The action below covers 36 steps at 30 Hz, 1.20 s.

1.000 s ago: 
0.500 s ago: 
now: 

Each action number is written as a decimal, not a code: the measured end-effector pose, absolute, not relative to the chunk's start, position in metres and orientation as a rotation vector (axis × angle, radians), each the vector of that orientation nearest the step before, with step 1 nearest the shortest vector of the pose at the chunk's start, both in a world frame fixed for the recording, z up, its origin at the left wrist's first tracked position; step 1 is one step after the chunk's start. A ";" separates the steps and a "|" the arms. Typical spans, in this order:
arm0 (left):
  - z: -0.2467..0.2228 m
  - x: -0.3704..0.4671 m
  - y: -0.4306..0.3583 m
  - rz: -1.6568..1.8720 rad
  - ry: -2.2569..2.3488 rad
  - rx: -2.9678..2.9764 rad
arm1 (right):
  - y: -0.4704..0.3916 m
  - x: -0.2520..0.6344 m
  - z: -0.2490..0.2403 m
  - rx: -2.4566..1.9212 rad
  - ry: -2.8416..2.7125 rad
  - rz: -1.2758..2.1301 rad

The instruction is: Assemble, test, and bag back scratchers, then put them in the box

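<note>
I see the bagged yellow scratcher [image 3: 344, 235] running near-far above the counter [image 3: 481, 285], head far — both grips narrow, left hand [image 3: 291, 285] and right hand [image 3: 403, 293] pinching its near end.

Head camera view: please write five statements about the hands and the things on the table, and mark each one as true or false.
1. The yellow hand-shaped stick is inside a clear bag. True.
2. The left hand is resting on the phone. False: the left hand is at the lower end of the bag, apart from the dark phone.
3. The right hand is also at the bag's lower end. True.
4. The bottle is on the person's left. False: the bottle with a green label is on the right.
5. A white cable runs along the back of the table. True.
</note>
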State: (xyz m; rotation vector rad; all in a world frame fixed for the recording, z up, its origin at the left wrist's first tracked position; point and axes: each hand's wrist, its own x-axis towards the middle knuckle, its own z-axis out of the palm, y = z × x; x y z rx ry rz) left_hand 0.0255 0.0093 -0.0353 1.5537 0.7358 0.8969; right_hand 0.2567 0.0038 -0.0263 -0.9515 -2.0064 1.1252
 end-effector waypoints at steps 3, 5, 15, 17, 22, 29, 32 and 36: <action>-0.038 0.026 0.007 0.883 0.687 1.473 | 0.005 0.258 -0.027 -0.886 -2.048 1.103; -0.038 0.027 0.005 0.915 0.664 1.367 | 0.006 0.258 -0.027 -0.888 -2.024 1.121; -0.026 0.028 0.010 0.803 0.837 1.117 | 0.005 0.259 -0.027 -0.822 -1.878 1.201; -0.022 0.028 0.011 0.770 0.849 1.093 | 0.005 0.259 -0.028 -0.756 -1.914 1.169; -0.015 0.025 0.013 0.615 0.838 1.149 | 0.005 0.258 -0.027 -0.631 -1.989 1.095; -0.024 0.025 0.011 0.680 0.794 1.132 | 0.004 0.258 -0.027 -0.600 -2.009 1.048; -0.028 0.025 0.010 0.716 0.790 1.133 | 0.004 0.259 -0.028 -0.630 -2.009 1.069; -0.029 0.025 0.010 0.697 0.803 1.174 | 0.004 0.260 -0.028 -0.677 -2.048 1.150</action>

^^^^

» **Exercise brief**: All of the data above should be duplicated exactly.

» **Response to this exercise**:
The action below covers 36 steps at 30 Hz, 1.20 s.

1.000 s ago: 
0.500 s ago: 
now: 

Each action number is written as a decimal, not a code: the measured end-effector pose, absolute, not relative to the chunk's start, position in metres and orientation as a rotation vector (axis × angle, radians), each the vector of that orientation nearest the step before, with step 1 nearest the shortest vector of the pose at the chunk's start, both in a world frame fixed for the recording, z up, its origin at the left wrist's first tracked position; step 1 is one step after the chunk's start. A ";" separates the steps and a "|" the arms. Typical spans, in this order:
arm0 (left):
  - z: -0.2467..0.2228 m
  - x: -0.3704..0.4671 m
  - y: -0.4306..0.3583 m
  - rz: -1.6568..1.8720 rad
  - ry: -2.2569..2.3488 rad
  - rx: -2.9678..2.9764 rad
arm1 (right):
  - y: -0.4704..0.3916 m
  - x: -0.2520..0.6344 m
  - z: -0.2490..0.2403 m
  - rx: -2.4566..1.9212 rad
  - ry: -2.8416..2.7125 rad
  - rz: -1.2758..2.1301 rad

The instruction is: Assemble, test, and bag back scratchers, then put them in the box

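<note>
I see the bagged yellow scratcher [image 3: 344, 235] running near-far above the counter [image 3: 481, 285], head far — both grips narrow, left hand [image 3: 291, 285] and right hand [image 3: 403, 293] pinching its near end.

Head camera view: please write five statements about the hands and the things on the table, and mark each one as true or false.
1. The yellow hand-shaped stick is inside a clear bag. True.
2. The left hand is resting on the phone. False: the left hand is at the lower end of the bag, apart from the dark phone.
3. The right hand is also at the bag's lower end. True.
4. The bottle is on the person's left. False: the bottle with a green label is on the right.
5. A white cable runs along the back of the table. True.
</note>
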State: (xyz m; rotation vector rad; all in a world frame fixed for the recording, z up, its origin at the left wrist's first tracked position; point and axes: each hand's wrist, its own x-axis towards the middle knuckle, its own z-axis out of the palm, y = z × x; x y z rx ry rz) left_hand 0.0255 0.0093 -0.0353 1.5537 0.7358 0.8969; right_hand 0.2567 0.0038 -0.0263 -0.9515 -2.0064 1.1252
 end-effector waypoints at steps 3, 5, 15, 17, 22, 29, 32 and 36: <action>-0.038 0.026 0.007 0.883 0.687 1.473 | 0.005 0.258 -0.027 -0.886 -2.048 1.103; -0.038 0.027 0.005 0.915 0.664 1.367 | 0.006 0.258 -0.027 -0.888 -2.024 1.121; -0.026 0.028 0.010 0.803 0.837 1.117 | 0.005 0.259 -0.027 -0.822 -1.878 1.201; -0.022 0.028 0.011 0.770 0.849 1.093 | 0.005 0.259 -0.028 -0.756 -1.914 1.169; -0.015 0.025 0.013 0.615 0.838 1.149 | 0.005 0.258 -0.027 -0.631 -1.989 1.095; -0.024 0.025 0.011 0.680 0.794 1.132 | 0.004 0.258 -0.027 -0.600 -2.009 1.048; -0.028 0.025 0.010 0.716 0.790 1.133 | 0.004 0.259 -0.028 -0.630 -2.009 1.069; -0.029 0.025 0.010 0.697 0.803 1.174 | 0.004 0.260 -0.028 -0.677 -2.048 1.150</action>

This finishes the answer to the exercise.